* WHAT YOU SHOULD DO: Write the entries out in full, matching them exactly.

*** Opening of PROVIDED DATA ***

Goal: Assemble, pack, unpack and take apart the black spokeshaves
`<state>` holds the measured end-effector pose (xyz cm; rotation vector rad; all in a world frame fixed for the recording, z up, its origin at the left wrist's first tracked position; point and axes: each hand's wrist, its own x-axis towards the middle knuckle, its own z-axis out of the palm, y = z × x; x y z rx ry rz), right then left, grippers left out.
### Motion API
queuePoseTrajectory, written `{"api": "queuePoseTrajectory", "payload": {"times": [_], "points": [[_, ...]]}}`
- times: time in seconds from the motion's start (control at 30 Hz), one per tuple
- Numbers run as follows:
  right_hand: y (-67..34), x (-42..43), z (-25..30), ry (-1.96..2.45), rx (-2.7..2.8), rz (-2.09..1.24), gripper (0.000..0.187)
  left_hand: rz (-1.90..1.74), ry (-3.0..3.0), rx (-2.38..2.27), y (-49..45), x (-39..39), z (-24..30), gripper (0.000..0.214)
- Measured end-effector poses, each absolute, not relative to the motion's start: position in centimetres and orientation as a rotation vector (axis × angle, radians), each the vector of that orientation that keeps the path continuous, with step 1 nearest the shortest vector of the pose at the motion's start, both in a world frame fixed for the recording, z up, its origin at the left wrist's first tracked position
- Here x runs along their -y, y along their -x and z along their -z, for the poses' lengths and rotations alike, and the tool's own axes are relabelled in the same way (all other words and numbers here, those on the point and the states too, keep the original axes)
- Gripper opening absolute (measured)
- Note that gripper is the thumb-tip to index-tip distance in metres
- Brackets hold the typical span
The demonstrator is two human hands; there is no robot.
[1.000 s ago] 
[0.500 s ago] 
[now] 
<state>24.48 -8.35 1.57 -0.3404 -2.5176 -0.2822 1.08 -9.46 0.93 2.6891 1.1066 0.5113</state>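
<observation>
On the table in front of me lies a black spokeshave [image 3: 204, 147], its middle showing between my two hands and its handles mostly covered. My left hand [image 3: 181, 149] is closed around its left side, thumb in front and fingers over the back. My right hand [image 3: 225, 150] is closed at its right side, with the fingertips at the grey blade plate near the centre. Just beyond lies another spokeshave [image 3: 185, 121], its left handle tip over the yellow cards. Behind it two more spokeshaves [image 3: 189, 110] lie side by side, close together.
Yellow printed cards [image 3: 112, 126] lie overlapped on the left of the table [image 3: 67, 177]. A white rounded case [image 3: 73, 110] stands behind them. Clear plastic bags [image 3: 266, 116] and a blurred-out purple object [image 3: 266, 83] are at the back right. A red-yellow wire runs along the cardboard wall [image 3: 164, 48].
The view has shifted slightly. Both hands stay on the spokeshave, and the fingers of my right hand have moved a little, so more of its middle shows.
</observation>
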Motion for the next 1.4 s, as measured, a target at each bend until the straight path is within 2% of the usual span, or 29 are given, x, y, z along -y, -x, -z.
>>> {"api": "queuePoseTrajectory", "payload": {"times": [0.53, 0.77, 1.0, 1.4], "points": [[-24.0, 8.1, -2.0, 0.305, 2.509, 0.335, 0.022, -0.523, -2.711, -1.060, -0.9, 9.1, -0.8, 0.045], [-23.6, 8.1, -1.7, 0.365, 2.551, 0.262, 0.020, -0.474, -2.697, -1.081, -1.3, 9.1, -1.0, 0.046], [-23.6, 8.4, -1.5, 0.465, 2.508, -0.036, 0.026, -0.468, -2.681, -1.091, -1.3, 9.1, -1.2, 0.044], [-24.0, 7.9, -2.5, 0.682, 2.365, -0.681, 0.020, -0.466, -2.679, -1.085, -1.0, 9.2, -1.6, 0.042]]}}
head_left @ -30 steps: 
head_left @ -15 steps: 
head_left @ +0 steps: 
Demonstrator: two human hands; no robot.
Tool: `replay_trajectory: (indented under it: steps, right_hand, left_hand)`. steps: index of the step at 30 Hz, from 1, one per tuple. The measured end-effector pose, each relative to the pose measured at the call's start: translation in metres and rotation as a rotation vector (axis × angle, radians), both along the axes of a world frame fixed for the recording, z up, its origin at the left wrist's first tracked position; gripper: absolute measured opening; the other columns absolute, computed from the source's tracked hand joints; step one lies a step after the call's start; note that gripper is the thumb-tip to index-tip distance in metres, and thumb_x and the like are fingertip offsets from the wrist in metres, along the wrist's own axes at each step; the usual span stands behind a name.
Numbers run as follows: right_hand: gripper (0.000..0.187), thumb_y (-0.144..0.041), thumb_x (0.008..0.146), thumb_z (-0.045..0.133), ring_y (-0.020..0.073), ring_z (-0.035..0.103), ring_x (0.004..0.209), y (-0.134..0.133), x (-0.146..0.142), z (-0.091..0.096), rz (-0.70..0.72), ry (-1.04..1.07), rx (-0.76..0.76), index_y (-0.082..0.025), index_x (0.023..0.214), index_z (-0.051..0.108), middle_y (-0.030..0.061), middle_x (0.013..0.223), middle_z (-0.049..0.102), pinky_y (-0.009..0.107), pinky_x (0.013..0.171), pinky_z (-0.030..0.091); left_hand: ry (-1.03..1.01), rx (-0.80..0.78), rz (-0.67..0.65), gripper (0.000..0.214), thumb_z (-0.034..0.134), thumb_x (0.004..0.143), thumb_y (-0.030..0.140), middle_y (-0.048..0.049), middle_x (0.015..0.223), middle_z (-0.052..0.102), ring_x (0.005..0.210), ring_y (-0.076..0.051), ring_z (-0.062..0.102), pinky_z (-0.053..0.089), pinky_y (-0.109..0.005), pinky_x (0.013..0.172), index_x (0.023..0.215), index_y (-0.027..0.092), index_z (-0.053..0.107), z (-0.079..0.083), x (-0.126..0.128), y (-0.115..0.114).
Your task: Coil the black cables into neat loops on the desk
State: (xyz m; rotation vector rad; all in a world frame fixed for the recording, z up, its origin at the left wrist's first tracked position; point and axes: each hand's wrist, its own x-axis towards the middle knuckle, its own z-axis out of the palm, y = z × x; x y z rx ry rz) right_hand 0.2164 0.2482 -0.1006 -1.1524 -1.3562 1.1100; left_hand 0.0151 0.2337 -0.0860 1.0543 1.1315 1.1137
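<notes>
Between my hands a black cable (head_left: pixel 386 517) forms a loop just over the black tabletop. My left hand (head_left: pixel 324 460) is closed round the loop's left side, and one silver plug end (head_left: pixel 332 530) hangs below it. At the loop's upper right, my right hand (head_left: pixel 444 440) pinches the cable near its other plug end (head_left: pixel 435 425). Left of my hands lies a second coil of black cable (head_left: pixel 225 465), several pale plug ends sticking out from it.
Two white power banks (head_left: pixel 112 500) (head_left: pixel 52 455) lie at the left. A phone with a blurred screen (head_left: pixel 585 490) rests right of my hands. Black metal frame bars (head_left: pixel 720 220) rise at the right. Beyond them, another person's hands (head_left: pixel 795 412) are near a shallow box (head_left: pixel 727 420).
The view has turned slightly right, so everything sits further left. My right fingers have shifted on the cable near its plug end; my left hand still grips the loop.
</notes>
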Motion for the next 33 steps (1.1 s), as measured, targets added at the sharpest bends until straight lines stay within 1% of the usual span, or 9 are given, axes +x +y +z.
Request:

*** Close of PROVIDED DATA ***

* SOLUTION:
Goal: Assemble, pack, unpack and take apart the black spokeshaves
`<state>` holds the measured end-effector pose (xyz cm; rotation vector rad; all in a world frame fixed for the recording, z up, its origin at the left wrist's first tracked position; point and axes: each hand's wrist, its own x-axis towards the middle knuckle, its own z-axis out of the palm, y = z × x; x y z rx ry rz), right then left, grippers left out.
### Motion API
queuePoseTrajectory, written `{"api": "queuePoseTrajectory", "payload": {"times": [_], "points": [[_, ...]]}}`
- times: time in seconds from the motion's start (control at 30 Hz), one per tuple
- Numbers run as follows:
  right_hand: y (-67..34), x (-42..43), z (-25..30), ry (-1.96..2.45), rx (-2.7..2.8), rz (-2.09..1.24), gripper (0.000..0.187)
  left_hand: rz (-1.90..1.74), ry (-3.0..3.0), rx (-2.38..2.27), y (-49..45), x (-39..39), z (-24..30), gripper (0.000..0.214)
- Measured end-effector poses, each absolute, not relative to the motion's start: position in centimetres and orientation as a rotation vector (axis × angle, radians), each the vector of that orientation that keeps the path continuous, with step 1 nearest the shortest vector of the pose at the motion's start, both in a world frame fixed for the recording, z up, its origin at the left wrist's first tracked position
- Here x runs along their -y, y along their -x and z along their -z, for the poses' lengths and rotations alike, and the tool's own axes are relabelled in the same way (all other words and numbers here, those on the point and the states too, keep the original axes)
- Gripper opening absolute (measured)
- Note that gripper is the thumb-tip to index-tip distance in metres
- Brackets hold the typical span
The demonstrator is two human hands; there is no robot.
[1.000 s ago] 
[0.500 s ago] 
[now] 
<state>24.48 -8.35 1.57 -0.3404 -2.5176 -0.2822 1.08 -9.46 0.93 2.6891 1.1066 0.5113</state>
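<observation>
On the table in front of me lies a black spokeshave [image 3: 204, 147], its middle showing between my two hands and its handles mostly covered. My left hand [image 3: 181, 149] is closed around its left side, thumb in front and fingers over the back. My right hand [image 3: 225, 150] is closed at its right side, with the fingertips at the grey blade plate near the centre. Just beyond lies another spokeshave [image 3: 185, 121], its left handle tip over the yellow cards. Behind it two more spokeshaves [image 3: 189, 110] lie side by side, close together.
Yellow printed cards [image 3: 112, 126] lie overlapped on the left of the table [image 3: 67, 177]. A white rounded case [image 3: 73, 110] stands behind them. Clear plastic bags [image 3: 266, 116] and a blurred-out purple object [image 3: 266, 83] are at the back right. A red-yellow wire runs along the cardboard wall [image 3: 164, 48].
The view has shifted slightly. Both hands stay on the spokeshave, and the fingers of my right hand have moved a little, so more of its middle shows.
</observation>
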Motion for the next 1.4 s, as measured, a target at each bend until the straight path is within 2% of the usual span, or 29 are given, x, y, z along -y, -x, -z.
>>> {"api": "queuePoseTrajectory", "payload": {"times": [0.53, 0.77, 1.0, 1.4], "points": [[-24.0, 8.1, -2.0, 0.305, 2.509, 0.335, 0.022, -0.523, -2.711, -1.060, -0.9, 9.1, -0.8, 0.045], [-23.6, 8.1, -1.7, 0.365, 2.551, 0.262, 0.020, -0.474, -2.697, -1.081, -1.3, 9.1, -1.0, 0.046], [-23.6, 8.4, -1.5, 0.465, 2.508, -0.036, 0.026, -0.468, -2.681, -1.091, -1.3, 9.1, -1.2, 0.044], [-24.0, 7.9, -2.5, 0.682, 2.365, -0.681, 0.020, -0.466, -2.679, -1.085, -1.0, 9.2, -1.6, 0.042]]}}
head_left @ -30 steps: 
head_left @ -15 steps: 
head_left @ +0 steps: 
Demonstrator: two human hands; no robot.
Tool: `replay_trajectory: (indented under it: steps, right_hand, left_hand)`. steps: index of the step at 30 Hz, from 1, one per tuple. The measured end-effector pose, each relative to the pose measured at the call's start: translation in metres and rotation as a rotation vector (axis × angle, radians), both along the axes of a world frame fixed for the recording, z up, its origin at the left wrist's first tracked position; gripper: absolute measured opening; the other columns absolute, computed from the source's tracked hand joints; step one lies a step after the call's start; note that gripper is the thumb-tip to index-tip distance in metres, and thumb_x and the like are fingertip offsets from the wrist in metres, along the wrist's own axes at each step; the usual span stands behind a name.
Numbers run as follows: right_hand: gripper (0.000..0.187), thumb_y (-0.144..0.041), thumb_x (0.008..0.146), thumb_z (-0.045..0.133), ring_y (-0.020..0.073), ring_z (-0.035..0.103), ring_x (0.004..0.209), y (-0.134..0.133), x (-0.146..0.142), z (-0.091..0.096), rz (-0.70..0.72), ry (-1.04..1.07), rx (-0.76..0.76), index_y (-0.082..0.025), index_x (0.023..0.214), index_z (-0.051..0.108), middle_y (-0.030..0.061), middle_x (0.013..0.223), middle_z (-0.049..0.102), pinky_y (-0.009..0.107), pinky_x (0.013..0.171), pinky_z (-0.030..0.091); left_hand: ry (-1.03..1.01), rx (-0.80..0.78), rz (-0.67..0.65), gripper (0.000..0.214), thumb_z (-0.034..0.134), thumb_x (0.004..0.143), thumb_y (-0.030..0.140), middle_y (-0.048..0.049), middle_x (0.015..0.223), middle_z (-0.052..0.102), ring_x (0.005..0.210), ring_y (-0.076..0.051), ring_z (-0.062..0.102), pinky_z (-0.053..0.089), pinky_y (-0.109..0.005), pinky_x (0.013..0.172), index_x (0.023..0.215), index_y (-0.027..0.092), index_z (-0.053..0.107), z (-0.079..0.083), x (-0.126..0.128), y (-0.115..0.114).
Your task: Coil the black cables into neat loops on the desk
State: (xyz m; rotation vector rad; all in a world frame fixed for the recording, z up, its origin at the left wrist's first tracked position; point and axes: each hand's wrist, its own x-axis towards the middle knuckle, its own z-axis out of the palm, y = z × x; x y z rx ry rz) right_hand 0.2164 0.2482 -0.1006 -1.1524 -1.3562 1.1100; left_hand 0.0151 0.2337 -0.0860 1.0543 1.1315 1.1137
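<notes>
Between my hands a black cable (head_left: pixel 386 517) forms a loop just over the black tabletop. My left hand (head_left: pixel 324 460) is closed round the loop's left side, and one silver plug end (head_left: pixel 332 530) hangs below it. At the loop's upper right, my right hand (head_left: pixel 444 440) pinches the cable near its other plug end (head_left: pixel 435 425). Left of my hands lies a second coil of black cable (head_left: pixel 225 465), several pale plug ends sticking out from it.
Two white power banks (head_left: pixel 112 500) (head_left: pixel 52 455) lie at the left. A phone with a blurred screen (head_left: pixel 585 490) rests right of my hands. Black metal frame bars (head_left: pixel 720 220) rise at the right. Beyond them, another person's hands (head_left: pixel 795 412) are near a shallow box (head_left: pixel 727 420).
The view has turned slightly right, so everything sits further left. My right fingers have shifted on the cable near its plug end; my left hand still grips the loop.
</notes>
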Motion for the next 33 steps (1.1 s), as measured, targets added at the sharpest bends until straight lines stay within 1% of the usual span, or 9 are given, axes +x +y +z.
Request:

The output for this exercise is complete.